995748_91898411An organization derives its reputation from its stakeholders. Therefore the perceptions that is created through the things stakeholders see, read, hear about or experience first-hand.

This implies that there exist a web of relationships with a diverse range of stakeholders that needs to be monitored and managed.

But what is a stakeholder? The word stakeholder means anyone that has a legal, moral or economic stake in an activity. Some stakeholders have more clout than others, but that is also changing.

For example – Ghandi was an activist. Today with the right tools, any one person can become an activist or a journalist, hence the rising of the citizen reporter phenomenon. I can have a block of shares in a company, worry about ROI irrespective of the number of people who are retrenched. Alternatively I can be a member of the media. I will have an interest in what your organization does…because the public has a right to know.

The term ‘stakeholder management’ refers to the development and implementation of organisational policies and practices that take into account the goals and concerns of all relevant stakeholders.

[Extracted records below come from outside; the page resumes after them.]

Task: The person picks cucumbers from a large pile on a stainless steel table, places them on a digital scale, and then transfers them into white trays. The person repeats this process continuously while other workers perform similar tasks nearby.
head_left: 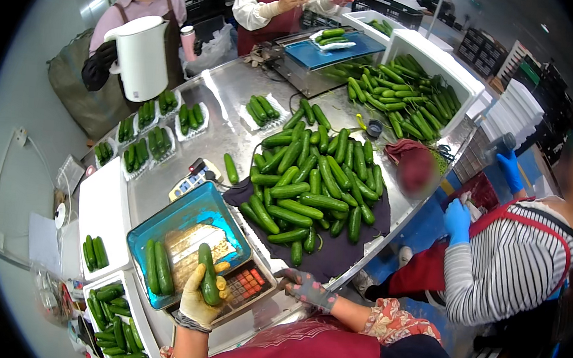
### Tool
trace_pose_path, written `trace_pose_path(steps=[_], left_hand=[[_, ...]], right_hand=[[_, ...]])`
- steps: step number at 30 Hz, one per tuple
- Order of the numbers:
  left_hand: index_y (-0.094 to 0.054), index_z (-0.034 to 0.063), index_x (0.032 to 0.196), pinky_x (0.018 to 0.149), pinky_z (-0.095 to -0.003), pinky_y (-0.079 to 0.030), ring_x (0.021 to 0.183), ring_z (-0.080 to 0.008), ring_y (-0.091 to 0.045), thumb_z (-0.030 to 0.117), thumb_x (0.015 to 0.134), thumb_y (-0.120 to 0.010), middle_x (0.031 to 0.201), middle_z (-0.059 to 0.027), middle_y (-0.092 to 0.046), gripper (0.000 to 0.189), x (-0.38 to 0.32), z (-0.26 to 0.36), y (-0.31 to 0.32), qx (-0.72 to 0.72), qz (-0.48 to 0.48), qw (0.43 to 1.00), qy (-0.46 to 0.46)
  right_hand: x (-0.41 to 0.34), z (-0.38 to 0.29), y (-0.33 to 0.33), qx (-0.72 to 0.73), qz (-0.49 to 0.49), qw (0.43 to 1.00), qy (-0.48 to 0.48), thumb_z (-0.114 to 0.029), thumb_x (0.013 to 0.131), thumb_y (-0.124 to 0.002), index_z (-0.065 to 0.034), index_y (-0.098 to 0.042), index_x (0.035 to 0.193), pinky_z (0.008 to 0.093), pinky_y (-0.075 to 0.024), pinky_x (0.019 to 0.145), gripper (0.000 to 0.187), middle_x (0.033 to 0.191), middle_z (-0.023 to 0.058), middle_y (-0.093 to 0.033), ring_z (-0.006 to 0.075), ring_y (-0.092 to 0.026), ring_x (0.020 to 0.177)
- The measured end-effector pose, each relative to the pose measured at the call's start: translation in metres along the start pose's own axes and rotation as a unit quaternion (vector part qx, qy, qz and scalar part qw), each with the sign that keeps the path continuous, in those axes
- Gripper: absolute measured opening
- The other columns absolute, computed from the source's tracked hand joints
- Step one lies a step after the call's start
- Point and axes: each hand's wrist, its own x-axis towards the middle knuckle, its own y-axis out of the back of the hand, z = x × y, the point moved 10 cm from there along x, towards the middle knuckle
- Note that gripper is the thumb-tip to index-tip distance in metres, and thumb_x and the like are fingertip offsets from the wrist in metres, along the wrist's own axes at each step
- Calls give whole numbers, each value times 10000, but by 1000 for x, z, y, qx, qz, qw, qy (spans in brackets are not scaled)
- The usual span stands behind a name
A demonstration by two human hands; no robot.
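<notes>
My left hand (199, 298), in a yellow-coated glove, grips one cucumber (206, 268) above the blue pan (190, 209) of a digital scale. Two more cucumbers (159, 267) lie side by side in that pan. Below it, the scale's keypad (245, 282) is partly covered by my left fingers. My right hand (308, 289), gloved in grey with pink spots, is beside the scale's right corner at the table edge. Its fingers are loosely spread and no object shows in them. Beyond my hands, a large pile of cucumbers (310, 196) rests on a dark cloth (330, 263).
Wrapped cucumber packs (158, 141) and a power strip (195, 179) sit on the metal table (209, 137). A foam box (131, 293) of cucumbers stands at lower left. Across the table, a person holds a white jug (142, 61). A blue-gloved co-worker (502, 256) stands right.
</notes>
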Motion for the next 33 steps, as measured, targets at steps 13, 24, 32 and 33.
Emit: trace_pose_path(steps=[13,24,32,33], left_hand=[[-544,-40,1099,573,-359,-387,571,-225,-494,428,873,-502,683,-95,-567,521,11,-13,-15,-10,27,999,31],[-540,-35,1114,589,-366,-385,592,-237,-495,438,864,-503,680,-99,-560,536,21,-28,-23,6,58,997,56],[-504,-56,1145,607,-381,-412,618,-249,-510,426,872,-499,690,-110,-561,555,37,-40,-29,-2,78,994,83],[-484,-64,1162,613,-382,-419,631,-252,-519,423,874,-499,696,-117,-561,566,39,-42,-28,-4,82,993,82]], right_hand=[[-24,-76,281,-99,356,919,139,-128,819,-520,-18,-585,1051,259,-448,651,265,790,23,-583,113,-531,715],[71,-115,428,-468,449,747,-146,-361,837,-493,-76,-515,1177,412,-468,816,444,1060,176,-615,348,-597,952],[70,-57,481,-71,342,934,70,-96,716,-682,24,-455,1244,257,-447,868,587,1127,110,-560,167,-554,992],[70,-64,462,39,271,953,130,-128,720,-701,0,-433,1269,259,-447,888,625,1152,116,-554,180,-546,1023]])
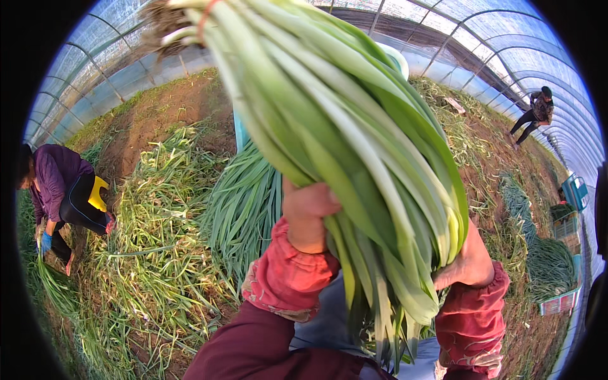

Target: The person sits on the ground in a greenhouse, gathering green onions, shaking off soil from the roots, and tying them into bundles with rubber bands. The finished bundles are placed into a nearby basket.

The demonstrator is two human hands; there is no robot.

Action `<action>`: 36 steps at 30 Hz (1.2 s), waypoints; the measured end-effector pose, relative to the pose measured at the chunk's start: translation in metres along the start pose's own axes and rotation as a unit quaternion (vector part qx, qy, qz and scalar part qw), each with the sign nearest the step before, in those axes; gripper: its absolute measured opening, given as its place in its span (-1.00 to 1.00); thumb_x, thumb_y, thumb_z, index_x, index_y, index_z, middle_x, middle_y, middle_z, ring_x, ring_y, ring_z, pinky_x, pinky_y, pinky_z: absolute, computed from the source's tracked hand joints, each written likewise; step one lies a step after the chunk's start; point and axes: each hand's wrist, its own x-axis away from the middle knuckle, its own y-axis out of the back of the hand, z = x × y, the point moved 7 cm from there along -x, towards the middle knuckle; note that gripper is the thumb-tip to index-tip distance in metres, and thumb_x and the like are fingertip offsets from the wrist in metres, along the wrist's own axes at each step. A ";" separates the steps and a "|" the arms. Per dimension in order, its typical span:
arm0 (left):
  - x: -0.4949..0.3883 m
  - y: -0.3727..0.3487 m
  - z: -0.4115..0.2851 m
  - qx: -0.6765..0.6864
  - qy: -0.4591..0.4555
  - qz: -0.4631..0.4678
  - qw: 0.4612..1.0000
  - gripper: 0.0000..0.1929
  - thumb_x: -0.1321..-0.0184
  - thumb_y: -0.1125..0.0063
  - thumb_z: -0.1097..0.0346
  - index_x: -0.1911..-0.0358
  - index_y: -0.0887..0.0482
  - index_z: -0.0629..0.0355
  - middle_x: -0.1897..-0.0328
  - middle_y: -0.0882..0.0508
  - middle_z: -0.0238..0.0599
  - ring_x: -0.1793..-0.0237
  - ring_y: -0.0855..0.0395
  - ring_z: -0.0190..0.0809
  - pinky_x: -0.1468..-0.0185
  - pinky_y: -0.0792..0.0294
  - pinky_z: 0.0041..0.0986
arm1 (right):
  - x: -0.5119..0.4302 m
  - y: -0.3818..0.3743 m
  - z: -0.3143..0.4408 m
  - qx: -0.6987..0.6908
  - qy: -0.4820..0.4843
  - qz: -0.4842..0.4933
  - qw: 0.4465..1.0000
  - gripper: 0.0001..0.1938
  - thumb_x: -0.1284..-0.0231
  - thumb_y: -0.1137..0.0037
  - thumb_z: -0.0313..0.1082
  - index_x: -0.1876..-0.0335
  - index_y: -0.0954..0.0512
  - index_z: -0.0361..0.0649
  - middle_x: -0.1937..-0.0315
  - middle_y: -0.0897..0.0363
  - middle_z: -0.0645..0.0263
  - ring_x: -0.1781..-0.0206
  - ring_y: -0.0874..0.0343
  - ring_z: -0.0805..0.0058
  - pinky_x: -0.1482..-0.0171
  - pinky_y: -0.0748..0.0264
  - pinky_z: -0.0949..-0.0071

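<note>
A large bundle of leafy green stalks, garlic greens or a similar allium [332,118], fills the middle of the view, held up close to the camera. Its pale stems and dark, soil-covered roots point to the upper left, with a red band around the stems. The leaf tips hang down towards my lap. My left hand [311,213] is closed around the leaves on their left side. On the right side my right hand [468,266] presses against the leaves, its fingers mostly hidden behind them. Both wrists wear red sleeve covers.
Below the bundle's left side lies a pile of green stalks [244,204]. Loose yellowish leaves [156,228] cover the soil. A person in purple [61,190] bends at the left; another person [536,114] stands at the far right. Crates [560,301] line the right side of the plastic tunnel.
</note>
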 end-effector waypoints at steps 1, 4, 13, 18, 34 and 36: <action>0.003 -0.003 -0.031 0.004 -0.060 0.016 0.998 -0.37 0.24 -0.29 0.54 -0.07 -0.45 0.37 0.14 -0.66 -0.09 0.21 -0.69 -0.10 0.08 -0.56 -0.32 | -0.016 -0.007 0.008 0.013 0.043 0.012 0.999 0.34 0.62 -0.69 -0.17 -0.46 0.03 -0.27 -0.39 -0.14 0.14 -0.43 -0.09 0.38 -0.43 0.06 0.34; 0.013 -0.012 -0.117 -0.073 -0.117 0.001 0.990 -0.35 0.25 -0.28 0.53 -0.09 -0.43 0.38 0.12 -0.65 -0.08 0.19 -0.68 -0.11 0.06 -0.55 -0.33 | -0.056 -0.033 0.042 0.022 0.161 0.066 0.984 0.13 0.39 -0.61 -0.21 -0.42 -0.08 -0.24 -0.32 -0.22 0.17 -0.39 -0.15 0.36 -0.39 -0.04 0.34; 0.111 -0.127 -0.379 -0.517 -0.378 -0.034 0.767 -0.29 0.30 -0.26 0.51 -0.12 -0.40 0.40 0.07 -0.63 -0.07 0.14 -0.66 -0.12 0.00 -0.51 -0.34 | -0.131 -0.097 0.077 0.424 0.347 0.194 0.814 -0.19 0.21 -0.38 0.03 -0.23 -0.38 -0.25 -0.37 -0.06 -0.20 -0.35 -0.21 -0.10 -0.33 -0.22 0.21; 0.154 -0.215 -0.435 -0.764 -0.410 -0.081 0.491 -0.25 0.33 -0.25 0.50 -0.14 -0.38 0.41 0.04 -0.62 -0.06 0.12 -0.65 -0.12 -0.03 -0.49 -0.35 | -0.148 -0.078 0.075 0.397 0.155 0.045 0.904 -0.32 0.02 -0.34 -0.24 -0.28 -0.35 -0.23 -0.37 -0.18 -0.01 -0.43 -0.14 0.13 -0.43 -0.01 0.26; 0.045 -0.026 -0.193 -0.574 0.040 0.012 0.818 -0.21 0.26 -0.25 0.43 -0.21 -0.29 0.42 -0.04 -0.57 -0.10 0.01 -0.56 -0.20 -0.12 -0.39 -0.43 | -0.067 -0.292 -0.045 -0.410 0.004 0.136 0.902 -0.36 0.10 -0.38 -0.48 -0.17 -0.32 -0.22 0.02 -0.50 0.35 -0.02 -0.49 0.52 -0.11 -0.42 0.46; 0.029 0.021 -0.171 -0.568 0.104 -0.015 0.816 -0.28 0.13 -0.26 0.38 -0.20 -0.30 0.41 -0.02 -0.57 -0.11 0.04 -0.56 -0.22 -0.09 -0.40 -0.42 | -0.068 -0.273 -0.084 -0.427 -0.032 0.052 0.902 -0.46 0.03 -0.33 -0.48 -0.12 -0.37 -0.22 0.07 -0.53 0.35 0.06 -0.53 0.55 -0.04 -0.47 0.51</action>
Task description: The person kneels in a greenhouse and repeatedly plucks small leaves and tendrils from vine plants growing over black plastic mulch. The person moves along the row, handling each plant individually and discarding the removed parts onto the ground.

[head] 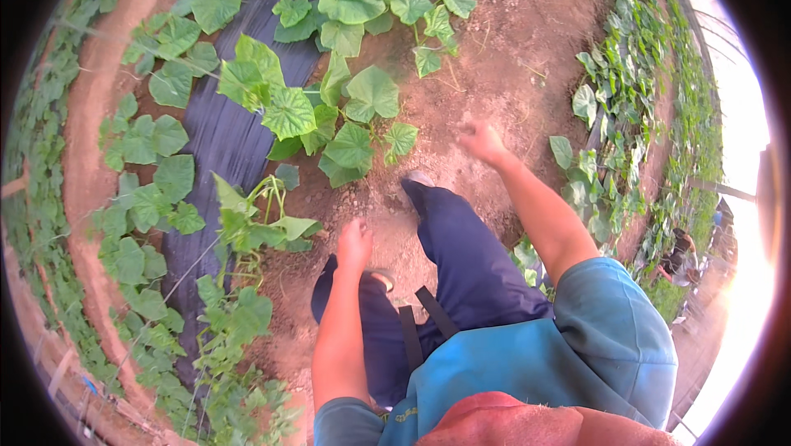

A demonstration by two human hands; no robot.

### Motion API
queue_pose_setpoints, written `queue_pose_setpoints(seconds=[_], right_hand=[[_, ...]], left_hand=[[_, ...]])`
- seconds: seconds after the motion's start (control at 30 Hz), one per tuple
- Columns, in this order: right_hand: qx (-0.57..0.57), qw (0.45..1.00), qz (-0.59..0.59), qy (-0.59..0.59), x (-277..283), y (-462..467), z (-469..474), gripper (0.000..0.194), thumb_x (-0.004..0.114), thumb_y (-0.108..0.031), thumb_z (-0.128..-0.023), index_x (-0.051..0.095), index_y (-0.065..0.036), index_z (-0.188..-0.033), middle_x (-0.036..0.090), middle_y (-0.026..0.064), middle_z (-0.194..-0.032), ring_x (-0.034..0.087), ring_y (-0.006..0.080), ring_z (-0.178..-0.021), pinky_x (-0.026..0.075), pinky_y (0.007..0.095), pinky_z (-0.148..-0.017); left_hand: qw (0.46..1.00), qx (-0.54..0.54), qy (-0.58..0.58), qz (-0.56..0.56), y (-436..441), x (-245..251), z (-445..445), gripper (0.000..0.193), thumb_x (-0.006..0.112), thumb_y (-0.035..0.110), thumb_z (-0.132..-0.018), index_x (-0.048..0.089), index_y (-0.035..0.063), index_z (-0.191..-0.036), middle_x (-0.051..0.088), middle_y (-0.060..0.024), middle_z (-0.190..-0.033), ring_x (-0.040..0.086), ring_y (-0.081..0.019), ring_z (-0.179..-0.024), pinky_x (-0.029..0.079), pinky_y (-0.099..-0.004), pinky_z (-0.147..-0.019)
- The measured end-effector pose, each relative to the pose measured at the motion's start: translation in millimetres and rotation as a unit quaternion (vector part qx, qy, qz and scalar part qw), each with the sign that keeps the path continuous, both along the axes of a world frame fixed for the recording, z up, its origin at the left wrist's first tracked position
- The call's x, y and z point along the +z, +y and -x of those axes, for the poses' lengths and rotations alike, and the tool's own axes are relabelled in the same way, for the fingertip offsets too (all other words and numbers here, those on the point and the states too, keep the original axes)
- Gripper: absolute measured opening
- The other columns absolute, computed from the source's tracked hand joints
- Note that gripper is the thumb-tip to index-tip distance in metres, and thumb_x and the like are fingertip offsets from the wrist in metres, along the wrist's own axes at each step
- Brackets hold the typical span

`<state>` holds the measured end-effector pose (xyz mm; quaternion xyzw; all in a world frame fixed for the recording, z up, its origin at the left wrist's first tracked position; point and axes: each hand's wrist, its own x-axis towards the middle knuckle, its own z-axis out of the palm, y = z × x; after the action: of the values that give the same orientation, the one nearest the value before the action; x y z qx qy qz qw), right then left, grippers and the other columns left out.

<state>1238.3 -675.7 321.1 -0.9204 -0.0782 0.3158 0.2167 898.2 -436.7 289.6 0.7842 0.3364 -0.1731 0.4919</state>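
Observation:
My left hand [355,244] hangs over the soil path with its fingers curled in, and no object shows in it. To its left is a young cucumber-like vine [259,217] with drooping leaves, apart from the hand. Farther forward, my right hand [483,142] is over bare soil [513,75], loosely bent and slightly blurred; I see nothing held, though its finger gaps are unclear. Ahead and between the hands stands a broad-leaved vine plant [349,149]. Neither hand touches a leaf.
Black plastic mulch film [222,131] runs along the bed at left, with thin string [191,267] across it. More vine rows [624,75] line the right. A shoe [420,179] is on the path. Another person [683,260] is far off at right.

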Motion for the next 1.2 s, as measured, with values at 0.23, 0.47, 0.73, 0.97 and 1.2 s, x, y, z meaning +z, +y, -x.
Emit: queue_pose_setpoints(seconds=[0.23,0.47,0.73,0.97,1.2], right_hand=[[-0.101,0.950,0.059,0.290,184,-96,97,0.028,0.071,-0.024,-0.082,0.071,0.001,-0.096,0.070,0.0125,-0.072,0.068,0.0196,-0.058,0.055,0.0364,-0.054],[0.060,0.950,0.112,0.285,302,-131,78,0.027,0.065,-0.025,-0.086,0.071,0.001,-0.079,0.067,0.0119,-0.063,0.065,0.0226,-0.048,0.055,0.0366,-0.050],[-0.180,0.959,-0.126,0.178,340,-92,10,0.016,0.063,-0.013,-0.086,0.069,0.001,-0.088,0.061,0.0081,-0.059,0.057,0.0172,-0.044,0.046,0.0340,-0.042],[-0.241,0.943,-0.134,0.186,370,-141,71,0.020,0.066,-0.016,-0.086,0.069,0.001,-0.096,0.063,0.0072,-0.068,0.059,0.0167,-0.052,0.048,0.0326,-0.044],[-0.314,0.917,-0.035,0.242,362,-216,166,0.016,0.066,-0.016,-0.088,0.069,-0.001,-0.086,0.058,0.0081,-0.059,0.054,0.0195,-0.044,0.042,0.0357,-0.038]], left_hand=[[0.985,0.065,0.154,-0.045,11,228,106,0.035,0.071,0.018,-0.087,0.065,-0.0003,-0.117,0.071,-0.0205,-0.108,0.069,-0.0344,-0.101,0.053,-0.0426,-0.091],[0.962,0.240,0.129,0.015,-31,303,125,0.033,0.068,0.011,-0.089,0.063,-0.0039,-0.119,0.072,-0.0135,-0.096,0.069,-0.0222,-0.083,0.056,-0.0350,-0.075],[0.954,0.243,0.025,0.171,-57,334,20,0.034,0.065,0.012,-0.094,0.059,-0.0017,-0.124,0.068,-0.0065,-0.089,0.063,-0.0134,-0.074,0.053,-0.0280,-0.062],[0.934,0.292,0.040,0.200,-30,358,20,0.043,0.066,0.010,-0.091,0.054,0.0003,-0.132,0.067,-0.0093,-0.103,0.067,-0.0175,-0.077,0.054,-0.0292,-0.064],[0.934,0.290,0.147,0.147,-7,331,131,0.039,0.066,0.015,-0.094,0.056,0.0023,-0.129,0.067,-0.0099,-0.103,0.068,-0.0211,-0.081,0.057,-0.0336,-0.066]])
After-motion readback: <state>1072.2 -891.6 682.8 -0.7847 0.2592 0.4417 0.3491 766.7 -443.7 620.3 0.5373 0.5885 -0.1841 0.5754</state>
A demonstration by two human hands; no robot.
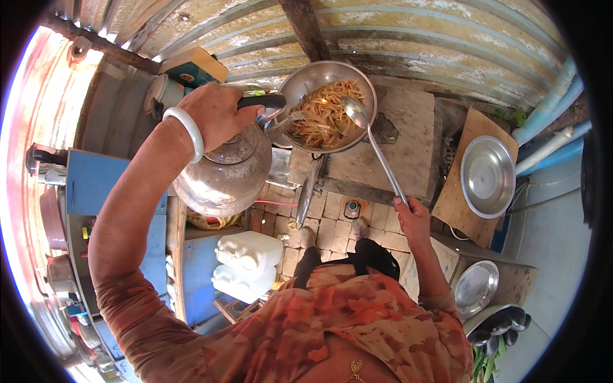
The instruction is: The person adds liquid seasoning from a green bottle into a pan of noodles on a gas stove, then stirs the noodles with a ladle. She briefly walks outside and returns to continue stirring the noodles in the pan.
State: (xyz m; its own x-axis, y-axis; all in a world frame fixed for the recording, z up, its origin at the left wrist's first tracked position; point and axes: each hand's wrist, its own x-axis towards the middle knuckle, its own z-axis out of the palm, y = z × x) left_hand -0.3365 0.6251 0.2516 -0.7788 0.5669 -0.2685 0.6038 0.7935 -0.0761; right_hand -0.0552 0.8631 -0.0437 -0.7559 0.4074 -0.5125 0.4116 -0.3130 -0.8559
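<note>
My left hand (215, 112) is closed around the black handle (261, 101) of a metal kettle (225, 182), which it holds up. The kettle's spout (282, 125) reaches over the near left rim of a steel frying pan (330, 69). Noodle-like strips of food (325, 115), browned, lie in the pan. In my right hand (413, 220) is the end of a long-handled metal ladle (387, 160). Its bowl rests against the food at the pan's right side. The pan's handle (309, 191) points toward me, untouched. Whether liquid flows from the spout, I cannot tell.
A stone slab (407, 139) extends right of the pan. Further right, a metal basin (487, 177) sits on a wooden board (452, 191). Plastic jugs (249, 253) stand beside a blue cabinet (198, 273). Several eggplants (500, 325) lie at lower right. Corrugated sheeting (431, 43) rises behind.
</note>
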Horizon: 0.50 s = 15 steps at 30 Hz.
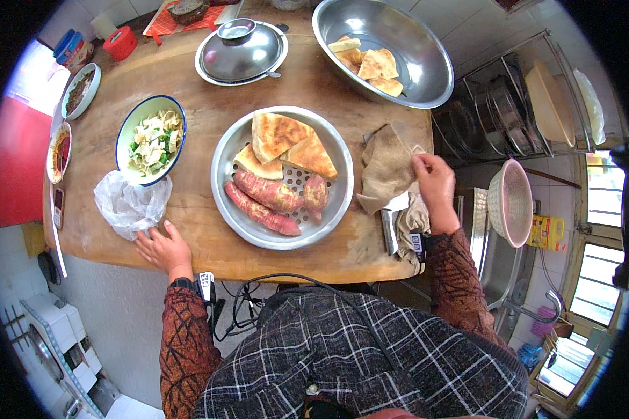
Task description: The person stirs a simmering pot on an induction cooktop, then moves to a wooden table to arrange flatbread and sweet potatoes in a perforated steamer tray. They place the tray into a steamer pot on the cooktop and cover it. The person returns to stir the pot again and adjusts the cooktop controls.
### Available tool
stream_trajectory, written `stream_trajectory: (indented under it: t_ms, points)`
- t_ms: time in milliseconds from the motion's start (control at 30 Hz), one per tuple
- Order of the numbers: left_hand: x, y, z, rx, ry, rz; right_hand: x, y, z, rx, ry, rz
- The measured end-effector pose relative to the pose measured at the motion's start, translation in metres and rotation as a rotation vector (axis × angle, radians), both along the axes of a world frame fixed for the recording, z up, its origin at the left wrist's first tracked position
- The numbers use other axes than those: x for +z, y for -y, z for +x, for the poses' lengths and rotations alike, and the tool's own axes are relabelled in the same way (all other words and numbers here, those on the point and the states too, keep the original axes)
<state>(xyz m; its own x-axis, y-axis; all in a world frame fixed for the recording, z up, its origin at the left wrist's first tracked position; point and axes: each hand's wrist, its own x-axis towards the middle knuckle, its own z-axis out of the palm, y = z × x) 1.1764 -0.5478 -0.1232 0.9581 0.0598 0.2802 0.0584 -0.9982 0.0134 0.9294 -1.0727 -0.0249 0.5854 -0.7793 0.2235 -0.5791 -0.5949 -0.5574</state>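
My right hand (436,183) pinches the right edge of a brown cloth (385,170) between thumb and fingers, at the wooden table's right side. Just below the cloth lies a cleaver (391,225), partly hidden, beside a second crumpled cloth (414,222). My left hand (162,249), fingers spread, rests on the table by a crumpled clear plastic bag (131,201); its fingertips reach the bag's lower edge. Between my hands stands a round perforated metal tray (346,196) with flatbread pieces (283,136) at its top and several purple-skinned sweet potatoes (267,191) below them.
An enamel bowl of noodle-like strips and greens (154,141) stands by the bag. At the far side are a lidded metal dish (241,52) and a large steel basin (424,47) holding flatbread. Small dishes (84,94) line the left edge. A sink (511,262) lies right.
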Motion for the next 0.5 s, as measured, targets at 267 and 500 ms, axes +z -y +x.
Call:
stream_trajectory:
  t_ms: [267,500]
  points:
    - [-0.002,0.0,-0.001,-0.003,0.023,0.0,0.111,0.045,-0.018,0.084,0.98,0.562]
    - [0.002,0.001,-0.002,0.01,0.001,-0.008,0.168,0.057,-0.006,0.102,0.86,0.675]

The term Stakeholder Management also involves the dialogue, relationship building and process generation that take place between an organisation and its various stakeholders. Each of these stakeholders can affect an organisation’s reputation positively or negatively and necessitate different strategies to leverage the situation.

In the King 3 Code of Corporate Governance specific mention is made of the importance of stakeholder inclusivity (,i.e. that the legitimate interests and expectations of stakeholders are considered when deciding in the best interests of the company), stakeholder identification and determination of expectations and needs, the proactive management of stakeholder relationships, and that management should develop a strategy and formulate policies for the management of relationships with each stakeholder grouping.

The King Code also makes mention that the Code is on an ‘apply or explain’ basis and that the board of directors, in its collective decision-making, could conclude that to follow a recommendation would not, in the particular circumstances, be in the best interests of the company. ‘’The board could decide to apply the recommendation differently or apply another practice and still achieve the objective of the overarching corporate governance principles of fairness, accountability, responsibility and transparency. Explaining how the principles and recommendations were applied, or if not applied, the reasons, results in compliance. In reality, the ultimate compliance officer is not the company’s compliance officer or a bureaucrat ensuring compliance with statutory provisions, but the stakeholders”

In particular, the one danger that everyone is missing is Section 8.1 of the King Code 3 i.e. The Governing of Stakeholders states that the Board should appreciate that stakeholders’ perceptions affect a company’s reputation.

How can managers do this if they do not fully understand stakeholder management and its impact on governance and reputation?

Here is a quick test for you. Can your management team answer the following strategic questions:

  • Who are our stakeholders?
  • What are our stakeholders’ stakes?
  • What opportunities and challenges do stakeholders present?
  • What economic, legal, ethical, and social responsibilities does our organisation have towards our various stakeholders?
  • What strategies or actions should we take to best manage stakeholder challenges and opportunities?
  • Do you have a system for managing relationships with stakeholders?
  • How do you measure results? What metrics do you use to assess and gauge stakeholder relationships?
  • In a crisis how quickly can you communicate with your relevant stakeholders?
  • Do you know the various methods to engage with stakeholders and when not to use it?
  • Can you state how much you are spending on each stakeholder group and what your ROI is?
  • Have you developed a set of rules and practices on how best to manage the process of building stakeholder reputation with each stakeholder group?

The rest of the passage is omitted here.